** Opening Recorded data block **
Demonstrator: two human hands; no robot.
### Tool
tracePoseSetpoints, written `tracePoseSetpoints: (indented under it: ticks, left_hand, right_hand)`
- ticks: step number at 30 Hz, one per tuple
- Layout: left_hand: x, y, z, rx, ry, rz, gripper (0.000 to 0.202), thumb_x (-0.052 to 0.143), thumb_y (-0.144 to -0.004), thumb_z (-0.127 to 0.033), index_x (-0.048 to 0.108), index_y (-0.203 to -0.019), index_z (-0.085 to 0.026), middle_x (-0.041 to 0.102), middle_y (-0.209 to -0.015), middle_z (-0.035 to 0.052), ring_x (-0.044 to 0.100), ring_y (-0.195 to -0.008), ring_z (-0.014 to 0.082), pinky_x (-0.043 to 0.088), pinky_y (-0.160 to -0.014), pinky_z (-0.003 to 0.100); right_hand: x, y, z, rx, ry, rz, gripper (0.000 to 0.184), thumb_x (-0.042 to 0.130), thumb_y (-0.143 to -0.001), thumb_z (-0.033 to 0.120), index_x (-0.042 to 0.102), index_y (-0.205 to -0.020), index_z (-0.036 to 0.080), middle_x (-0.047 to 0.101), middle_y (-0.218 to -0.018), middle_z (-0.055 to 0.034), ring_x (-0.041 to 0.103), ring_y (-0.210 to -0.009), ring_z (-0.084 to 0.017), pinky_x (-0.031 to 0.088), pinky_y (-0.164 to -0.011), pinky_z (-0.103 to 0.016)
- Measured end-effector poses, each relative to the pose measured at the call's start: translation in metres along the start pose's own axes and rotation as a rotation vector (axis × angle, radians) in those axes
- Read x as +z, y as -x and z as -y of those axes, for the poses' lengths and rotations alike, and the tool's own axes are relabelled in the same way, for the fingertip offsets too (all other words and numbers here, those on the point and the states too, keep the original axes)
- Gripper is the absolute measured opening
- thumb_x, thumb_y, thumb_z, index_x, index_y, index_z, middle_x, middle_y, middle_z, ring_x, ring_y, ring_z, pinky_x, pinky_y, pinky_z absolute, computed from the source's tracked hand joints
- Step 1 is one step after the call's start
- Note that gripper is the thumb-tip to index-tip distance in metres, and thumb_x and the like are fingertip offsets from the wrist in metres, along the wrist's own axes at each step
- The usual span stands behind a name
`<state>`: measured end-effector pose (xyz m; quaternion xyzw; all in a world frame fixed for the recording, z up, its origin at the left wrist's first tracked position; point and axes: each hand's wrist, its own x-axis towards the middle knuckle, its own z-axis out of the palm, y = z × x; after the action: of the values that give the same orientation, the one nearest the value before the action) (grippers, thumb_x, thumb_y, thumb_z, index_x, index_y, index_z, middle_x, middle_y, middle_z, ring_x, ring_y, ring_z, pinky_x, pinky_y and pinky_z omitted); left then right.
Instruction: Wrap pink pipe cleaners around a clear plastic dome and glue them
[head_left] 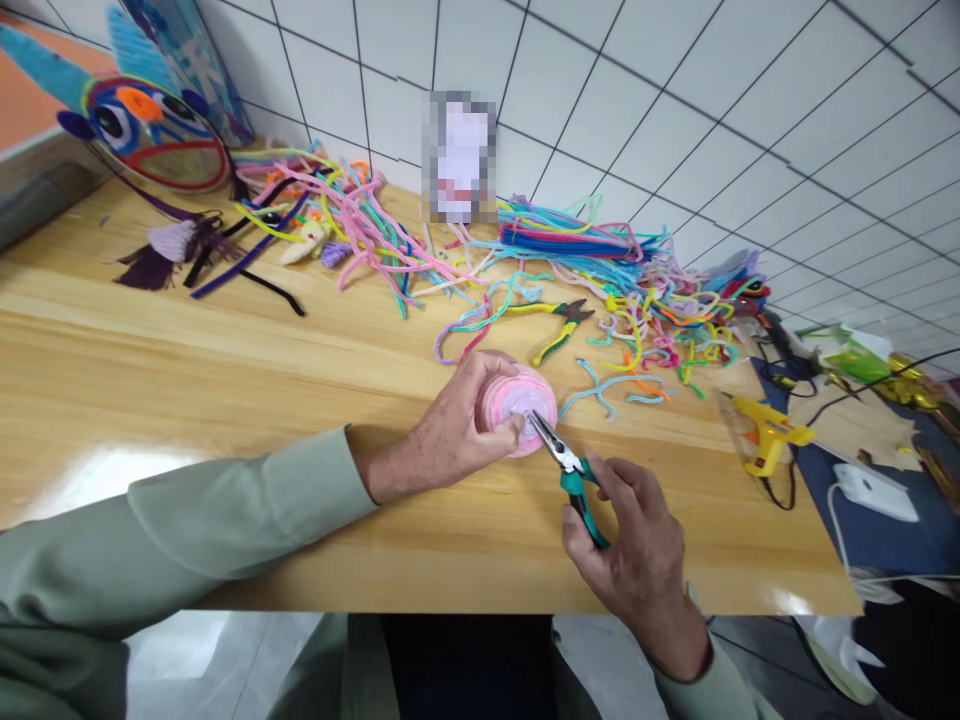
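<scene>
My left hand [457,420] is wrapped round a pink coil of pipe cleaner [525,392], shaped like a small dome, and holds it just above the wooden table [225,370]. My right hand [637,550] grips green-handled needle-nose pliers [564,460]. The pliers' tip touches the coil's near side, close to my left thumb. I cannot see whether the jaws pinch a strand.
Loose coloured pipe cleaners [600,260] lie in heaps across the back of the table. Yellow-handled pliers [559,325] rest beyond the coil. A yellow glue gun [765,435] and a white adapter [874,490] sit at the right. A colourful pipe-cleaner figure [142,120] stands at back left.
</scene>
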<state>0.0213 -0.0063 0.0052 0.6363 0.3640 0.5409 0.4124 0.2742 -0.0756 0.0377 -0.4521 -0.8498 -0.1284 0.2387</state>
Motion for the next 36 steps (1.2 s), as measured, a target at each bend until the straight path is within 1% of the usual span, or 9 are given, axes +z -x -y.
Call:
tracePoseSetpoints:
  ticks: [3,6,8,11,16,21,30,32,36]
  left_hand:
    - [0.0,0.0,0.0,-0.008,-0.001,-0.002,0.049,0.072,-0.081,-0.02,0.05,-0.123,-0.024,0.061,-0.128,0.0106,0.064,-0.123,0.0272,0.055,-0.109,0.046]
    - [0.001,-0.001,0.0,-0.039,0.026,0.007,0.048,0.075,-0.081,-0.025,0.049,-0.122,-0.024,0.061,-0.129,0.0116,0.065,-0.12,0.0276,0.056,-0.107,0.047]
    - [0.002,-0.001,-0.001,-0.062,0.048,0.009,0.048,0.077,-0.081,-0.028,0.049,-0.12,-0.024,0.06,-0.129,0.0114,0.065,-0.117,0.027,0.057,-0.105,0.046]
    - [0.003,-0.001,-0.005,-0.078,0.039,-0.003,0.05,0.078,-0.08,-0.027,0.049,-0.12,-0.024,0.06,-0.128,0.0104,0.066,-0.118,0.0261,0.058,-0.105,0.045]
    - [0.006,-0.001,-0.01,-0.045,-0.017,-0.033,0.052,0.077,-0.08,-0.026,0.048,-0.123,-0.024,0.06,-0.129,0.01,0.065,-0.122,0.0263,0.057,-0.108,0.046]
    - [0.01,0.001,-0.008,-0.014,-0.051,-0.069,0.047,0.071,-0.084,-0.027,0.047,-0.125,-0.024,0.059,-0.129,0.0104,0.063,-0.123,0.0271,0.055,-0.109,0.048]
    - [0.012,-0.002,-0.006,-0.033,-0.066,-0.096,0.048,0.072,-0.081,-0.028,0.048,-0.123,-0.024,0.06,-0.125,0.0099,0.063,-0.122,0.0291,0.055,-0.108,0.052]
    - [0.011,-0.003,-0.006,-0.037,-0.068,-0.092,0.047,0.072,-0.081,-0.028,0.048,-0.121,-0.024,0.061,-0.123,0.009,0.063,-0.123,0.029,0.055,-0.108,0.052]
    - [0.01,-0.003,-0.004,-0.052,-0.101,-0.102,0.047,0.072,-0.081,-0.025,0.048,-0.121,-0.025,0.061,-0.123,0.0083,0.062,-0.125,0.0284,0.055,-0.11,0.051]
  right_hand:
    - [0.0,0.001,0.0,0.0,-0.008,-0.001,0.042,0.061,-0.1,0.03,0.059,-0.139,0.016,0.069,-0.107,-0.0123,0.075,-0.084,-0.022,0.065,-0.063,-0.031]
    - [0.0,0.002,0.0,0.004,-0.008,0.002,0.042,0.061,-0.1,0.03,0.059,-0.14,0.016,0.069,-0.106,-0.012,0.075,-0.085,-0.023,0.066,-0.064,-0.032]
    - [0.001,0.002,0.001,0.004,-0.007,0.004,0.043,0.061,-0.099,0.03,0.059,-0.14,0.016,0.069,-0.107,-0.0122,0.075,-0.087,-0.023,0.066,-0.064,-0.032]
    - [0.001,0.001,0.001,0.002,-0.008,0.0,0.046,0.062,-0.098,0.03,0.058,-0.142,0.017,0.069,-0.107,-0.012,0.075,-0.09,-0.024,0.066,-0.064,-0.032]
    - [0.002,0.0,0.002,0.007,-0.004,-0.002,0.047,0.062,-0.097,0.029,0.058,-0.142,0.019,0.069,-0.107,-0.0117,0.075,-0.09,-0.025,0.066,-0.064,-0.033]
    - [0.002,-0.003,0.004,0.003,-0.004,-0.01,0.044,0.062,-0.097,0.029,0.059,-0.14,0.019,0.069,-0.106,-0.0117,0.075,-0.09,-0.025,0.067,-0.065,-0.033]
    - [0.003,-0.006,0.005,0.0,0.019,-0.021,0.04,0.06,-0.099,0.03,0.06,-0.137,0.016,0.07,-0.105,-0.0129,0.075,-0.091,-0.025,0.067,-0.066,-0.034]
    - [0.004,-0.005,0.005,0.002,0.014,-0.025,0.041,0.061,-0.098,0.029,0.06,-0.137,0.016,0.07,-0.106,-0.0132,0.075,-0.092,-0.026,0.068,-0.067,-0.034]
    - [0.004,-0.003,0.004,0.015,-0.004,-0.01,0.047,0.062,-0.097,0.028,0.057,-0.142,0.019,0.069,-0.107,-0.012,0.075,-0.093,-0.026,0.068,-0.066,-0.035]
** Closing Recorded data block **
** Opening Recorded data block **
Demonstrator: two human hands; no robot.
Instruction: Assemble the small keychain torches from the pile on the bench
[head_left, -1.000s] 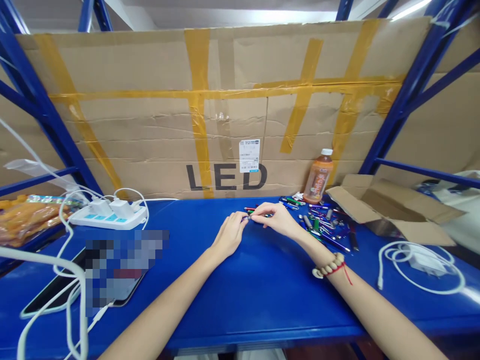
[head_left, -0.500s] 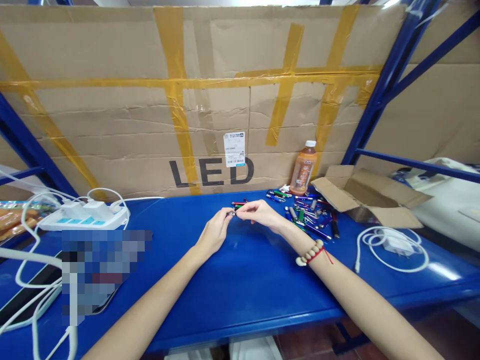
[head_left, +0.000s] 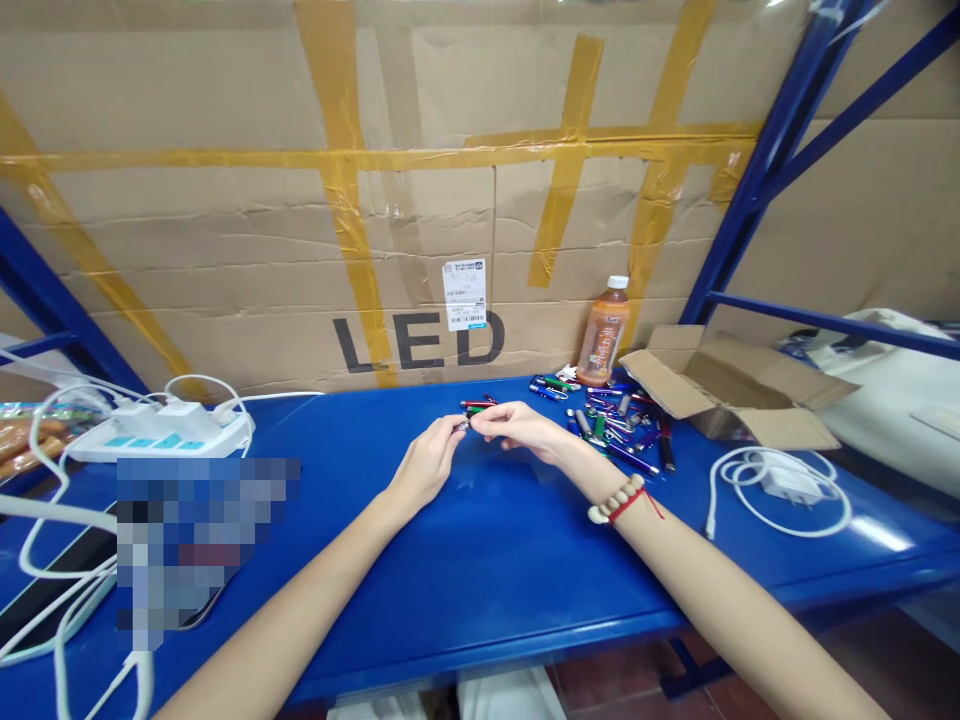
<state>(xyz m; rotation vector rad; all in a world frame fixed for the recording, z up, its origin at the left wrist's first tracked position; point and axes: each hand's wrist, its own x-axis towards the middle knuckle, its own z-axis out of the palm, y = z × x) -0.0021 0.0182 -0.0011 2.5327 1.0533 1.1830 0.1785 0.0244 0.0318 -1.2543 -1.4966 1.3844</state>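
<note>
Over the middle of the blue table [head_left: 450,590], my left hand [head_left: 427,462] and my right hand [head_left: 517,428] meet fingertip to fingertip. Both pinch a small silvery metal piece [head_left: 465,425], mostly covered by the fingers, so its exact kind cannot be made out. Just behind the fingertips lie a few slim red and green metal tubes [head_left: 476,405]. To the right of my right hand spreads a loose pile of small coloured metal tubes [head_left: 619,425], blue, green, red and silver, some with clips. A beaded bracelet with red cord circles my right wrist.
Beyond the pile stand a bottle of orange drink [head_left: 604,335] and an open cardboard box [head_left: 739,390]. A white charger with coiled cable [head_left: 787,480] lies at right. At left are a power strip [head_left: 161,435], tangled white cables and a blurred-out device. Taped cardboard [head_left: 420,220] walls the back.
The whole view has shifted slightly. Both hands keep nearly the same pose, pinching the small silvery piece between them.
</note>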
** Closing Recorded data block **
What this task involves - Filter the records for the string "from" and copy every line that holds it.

Output of the exercise -
- thumb_x, thumb_y, thumb_z, index_x, index_y, index_z, middle_x, middle_y, middle_z, ring_x, ring_y, ring_z, pinky_x, pinky_y, pinky_z absolute, computed from the source's tracked hand joints
- Note that gripper is the thumb-tip to index-tip distance in metres, and thumb_x and the like are fingertip offsets from the wrist in metres, along the wrist's own axes at each step
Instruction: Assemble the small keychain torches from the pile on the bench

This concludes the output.